Many of the properties that Dixon-Bellot bought are either undervalued or in need of development. Because of this, he said he's "often able to remortgage with an equity release," essentially allowing him to pull most or all of the initial investment back.
This strategy is often called a cash-out refinance and can be done with personal properties as well. Home equity lines of credit are also potential options to tap into the equity in a property.
Once he has the cash back from that initial investment, he'll use that same money to afford the down payment of the next property.
"[It's like a] conveyer belt acquisition system," he said. "This way you actually don't need any more money."
After every property is refinanced and in his name, he's able to afford the monthly mortgage payments through the rental income — with any difference going into his pocket.
3. He lived well below his means until he had a huge passive income portfolio
Despite increasing his income significantly since leaving his £15,000 job, Dixon-Bellot hadn't lived a life of luxury until fairly recently.
"When I started buying huge country manners and supercars, people said to me 'have you secretly won the lottery?'" he said.

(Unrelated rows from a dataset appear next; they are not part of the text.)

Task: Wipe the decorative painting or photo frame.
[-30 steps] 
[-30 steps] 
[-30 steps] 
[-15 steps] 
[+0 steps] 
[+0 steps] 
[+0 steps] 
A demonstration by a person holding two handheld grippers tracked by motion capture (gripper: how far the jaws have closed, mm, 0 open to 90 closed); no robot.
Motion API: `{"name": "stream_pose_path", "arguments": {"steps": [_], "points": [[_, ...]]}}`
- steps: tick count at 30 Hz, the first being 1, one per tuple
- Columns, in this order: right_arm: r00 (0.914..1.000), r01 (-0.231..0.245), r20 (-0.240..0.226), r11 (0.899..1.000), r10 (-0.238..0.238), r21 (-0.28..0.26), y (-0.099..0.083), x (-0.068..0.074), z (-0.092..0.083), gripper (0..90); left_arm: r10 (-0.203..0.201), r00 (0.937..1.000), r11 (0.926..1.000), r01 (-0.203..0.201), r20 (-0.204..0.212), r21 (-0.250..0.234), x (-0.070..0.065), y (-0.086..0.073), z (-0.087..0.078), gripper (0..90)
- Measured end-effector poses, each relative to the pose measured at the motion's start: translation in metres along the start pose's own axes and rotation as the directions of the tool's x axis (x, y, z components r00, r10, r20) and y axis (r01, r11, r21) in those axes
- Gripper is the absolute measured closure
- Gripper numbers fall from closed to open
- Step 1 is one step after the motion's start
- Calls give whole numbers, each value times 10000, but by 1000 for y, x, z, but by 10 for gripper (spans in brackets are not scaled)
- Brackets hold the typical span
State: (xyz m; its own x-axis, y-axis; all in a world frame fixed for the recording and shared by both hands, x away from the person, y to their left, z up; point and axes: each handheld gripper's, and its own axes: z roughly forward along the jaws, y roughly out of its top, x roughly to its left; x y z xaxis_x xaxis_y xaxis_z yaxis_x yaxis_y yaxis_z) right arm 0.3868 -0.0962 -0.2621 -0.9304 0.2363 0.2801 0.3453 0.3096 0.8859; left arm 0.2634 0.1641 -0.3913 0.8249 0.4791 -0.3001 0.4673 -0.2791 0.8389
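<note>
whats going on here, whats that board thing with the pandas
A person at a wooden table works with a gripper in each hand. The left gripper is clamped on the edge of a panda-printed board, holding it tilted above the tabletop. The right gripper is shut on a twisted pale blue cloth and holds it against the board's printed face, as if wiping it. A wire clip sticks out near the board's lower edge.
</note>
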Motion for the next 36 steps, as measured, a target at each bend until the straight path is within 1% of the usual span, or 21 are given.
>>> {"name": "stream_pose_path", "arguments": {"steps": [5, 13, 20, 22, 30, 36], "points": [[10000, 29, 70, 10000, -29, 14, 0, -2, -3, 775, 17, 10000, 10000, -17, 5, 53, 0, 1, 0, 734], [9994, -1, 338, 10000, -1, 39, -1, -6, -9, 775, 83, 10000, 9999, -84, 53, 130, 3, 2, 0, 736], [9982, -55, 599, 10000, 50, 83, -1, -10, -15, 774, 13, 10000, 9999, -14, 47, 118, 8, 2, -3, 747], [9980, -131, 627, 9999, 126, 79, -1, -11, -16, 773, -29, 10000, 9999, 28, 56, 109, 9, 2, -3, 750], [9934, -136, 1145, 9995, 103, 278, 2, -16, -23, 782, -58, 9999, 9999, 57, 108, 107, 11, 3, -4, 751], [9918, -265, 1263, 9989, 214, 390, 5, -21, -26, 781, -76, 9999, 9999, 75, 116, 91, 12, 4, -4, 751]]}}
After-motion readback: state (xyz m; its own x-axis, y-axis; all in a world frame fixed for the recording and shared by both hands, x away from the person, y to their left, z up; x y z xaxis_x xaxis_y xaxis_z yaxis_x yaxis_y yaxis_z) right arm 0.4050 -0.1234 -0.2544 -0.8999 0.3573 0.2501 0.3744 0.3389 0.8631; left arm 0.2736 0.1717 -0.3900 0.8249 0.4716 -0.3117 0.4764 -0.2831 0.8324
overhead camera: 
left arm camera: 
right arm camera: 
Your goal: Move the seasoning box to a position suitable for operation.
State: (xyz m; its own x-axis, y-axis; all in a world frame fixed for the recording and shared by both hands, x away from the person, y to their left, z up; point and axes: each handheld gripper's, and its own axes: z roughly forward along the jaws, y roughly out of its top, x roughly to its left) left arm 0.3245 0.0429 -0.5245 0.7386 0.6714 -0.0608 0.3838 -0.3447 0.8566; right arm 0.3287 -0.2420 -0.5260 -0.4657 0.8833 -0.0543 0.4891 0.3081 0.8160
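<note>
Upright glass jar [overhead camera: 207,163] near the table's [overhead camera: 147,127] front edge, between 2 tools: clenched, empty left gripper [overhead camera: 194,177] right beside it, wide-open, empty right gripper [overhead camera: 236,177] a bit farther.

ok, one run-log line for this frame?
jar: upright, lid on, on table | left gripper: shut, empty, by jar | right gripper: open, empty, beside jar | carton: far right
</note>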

From an outsider's perspective, it may have appeared that Dixon-Bellot's financial circumstances changed overnight, but it was actually part of a long, quiet plan. Instead of letting his income dictate his lifestyle, he chose to let his desired lifestyle dictate what type of income he would need.
"I could have done this years ago, but I decided to stay humble in terms of my spending, because I was busy buying cash-flowing assets [rental properties]," he explained. "I built the [passive income] in order to pay for the lifestyle that I knew would be a lot more luxurious."
Once he had enough passive income from the properties that he wanted, then he started living a corresponding lifestyle. Living off of this income, instead of from his other business' income, was extremely important to him.
"I'm not naive enough to think that you're always going to win," he said. "If all my firms crash tomorrow, I'm good just from my rental income."